Советское полпредство в Токио. Январь 1928 года. Среди дипломатического багажа, отправлявшегося под надежной охраной курьеров НКИД в Москву, был доставлен внешне неприметный пакет. Проделав долгий путь, он был переадресован на Лубянку, руководителю ИНО ОГПУ. После этого в Токио по открытому международному телеграфу была отправлена телеграмма с условным текстом, который подтверждал получение почты.

Так впервые обозначила себя «легальная» резидентура советской разведки в Токио, пока в лице одного оперработника…

Постепенно состав резидентуры расширялся, открылась дополнительная разведточка в крупном порту на Хоккайдо — Хакодате, где работало советское консульство.
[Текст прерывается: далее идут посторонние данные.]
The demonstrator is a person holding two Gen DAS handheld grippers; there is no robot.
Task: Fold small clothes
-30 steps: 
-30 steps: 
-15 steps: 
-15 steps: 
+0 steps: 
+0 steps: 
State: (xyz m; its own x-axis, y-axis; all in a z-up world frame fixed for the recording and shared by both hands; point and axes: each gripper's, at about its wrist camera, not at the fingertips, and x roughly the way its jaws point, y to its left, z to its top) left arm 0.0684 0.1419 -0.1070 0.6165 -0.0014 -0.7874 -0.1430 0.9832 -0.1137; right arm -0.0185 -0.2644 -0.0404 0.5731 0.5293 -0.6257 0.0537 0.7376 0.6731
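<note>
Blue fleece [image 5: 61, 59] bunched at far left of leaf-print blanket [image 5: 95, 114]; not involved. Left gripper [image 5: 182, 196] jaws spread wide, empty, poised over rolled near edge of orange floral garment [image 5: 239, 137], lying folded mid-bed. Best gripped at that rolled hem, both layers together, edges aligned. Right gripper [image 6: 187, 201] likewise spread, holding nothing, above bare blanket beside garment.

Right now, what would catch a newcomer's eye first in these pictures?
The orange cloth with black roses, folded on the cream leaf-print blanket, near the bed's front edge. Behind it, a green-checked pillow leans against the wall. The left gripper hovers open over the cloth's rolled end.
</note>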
По нынешним меркам общий уровень оперативной подготовки рядовых сотрудников был невысок, особенно по страноведению и знанию японского языка. Приведем выдержку из характеристики одного советского разведчика, работавшего в то время в Токио: «…из печатников, грамотный, стоящие перед ним задачи понимает и старается исполнять, но все упирается в незнание японского языка, не говоря уже хотя бы о немецком или французском…. Нет того дипломатического «лоска», присущего здешним иностранцам…»

Время не давало ни малейшего послабления — разворачиваться приходилось «с колес»: выходить в город, учить иностранный язык, вести поиск перспективных связей. Конечно, сходные трудности приходилось преодолевать молодой советской разведке во многих странах Европы или Азии. Но в Японии они были особенно велики. Серьезным препятствием, осложнявшим работу в Токио, была жесткая «опека» японской контрразведки, видевшей практически в каждом иностранце потенциального шпиона. За каждым совзагранработником японской контрразведкой был установлен персональный «хвост», оторваться от которого было почти невозможно. Да и места для посещения были ограничены: стоило иностранцу появиться там, где они обычно не бывали (за пределами центра города, вокруг императорского дворца и наиболее известных кварталов японской столицы — Гиндза, Сибуя, Уэно), как бдительные токийские граждане считали своим долгом немедленно заявить о «подозрительном чужеземце» в полицию. Вездесущие японские мальчишки криками «Гайдзин, гайдзин!» (иностранец) спешили обнаружить присутствие «чужака» в неподходящем месте.





В сложных условиях тотальной жандармской слежки, в атмосфере всеобщей подозрительности и традиционного японского недоверия к иностранцам резидентуре в довольно короткие сроки удалось наладить работу и ввести советское руководство в курс тайных военных приготовлений Японии.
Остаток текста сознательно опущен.